Sound propagates, so if the sound could be heard a 1000 miles, it could be heard anywhere closer. (Or, synecdochally, if that sound in Los Angeles could be heard in Denver, it could be heard in Las Vegas.) The category here is "places where the crash could be heard", and defining that category requires establishing only the farthest boundary.

Note that if the crash could be heard 2000 miles away, this example does a poor job of defining the category. (This particular example is also hyperbole.)

So, when a category is one-sided, one example at the boundary can define the category. So choosing a concrete, vivid instance works well for definition. So, this is a situation where synecdoche is often found.

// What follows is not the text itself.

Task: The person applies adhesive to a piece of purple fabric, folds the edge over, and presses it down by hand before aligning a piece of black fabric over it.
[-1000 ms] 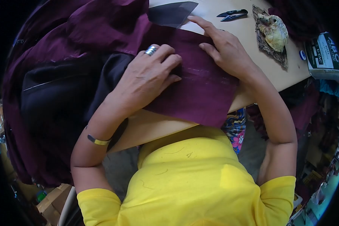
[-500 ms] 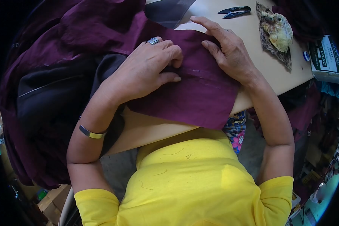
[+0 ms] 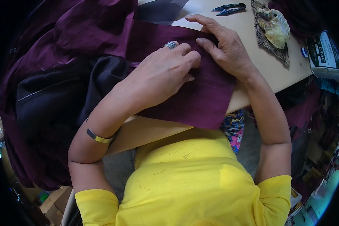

A simple example illustrates this:

1. Open every day of the year.
2. Open Christmas and Thanksgiving.
3. Open every day of the year, including Christmas and Thanksgiving.

Days of the year, by itself, isn't a one-sided category. But when the issue is days of the year that the store is open, the category becomes one-sided -- of course the store is open on ordinary days, the issue is if it's open on holidays, with Christmas and Thanksgiving being the extreme.

These one-sided categories tend to arise in fiction. For example, if I am describing my main character as brave, the category is "things that do not scare my main character." This is a one-sided category, so I will give extreme "examples."

The following example is from a book exploring differences between the two genders, and in this scene she is furious at him.

Damn him. I'm going to kill him.
No, [he] has a gun and knows how to use it. I know how to apply mascara and get a five-year-old to go to bed. I would be afraid to kill someone.

This has hyper-specificity – 'mascara' instead of 'make-up', a 'five-year-old' instead of 'young children'. And those instances are appearing from nowhere, suggesting figurative language. Even if the reader does not consciously think about the larger category, it must at least subconsciously be formed in the reader's mind.

The category is, roughly, 'things females can do that males cannot.' The point is that those skills are not good for killing someone (or fighting in general). There is another point that females are skilled, just usually in physical fighting. So extremes work well to establish this.

Plus those are really vivid. Changing a diaper was perfect for the category, but I wanted to make the point that women have a lot of skills beyond the cliches.

I used two instances in that example. Is that synecdoche?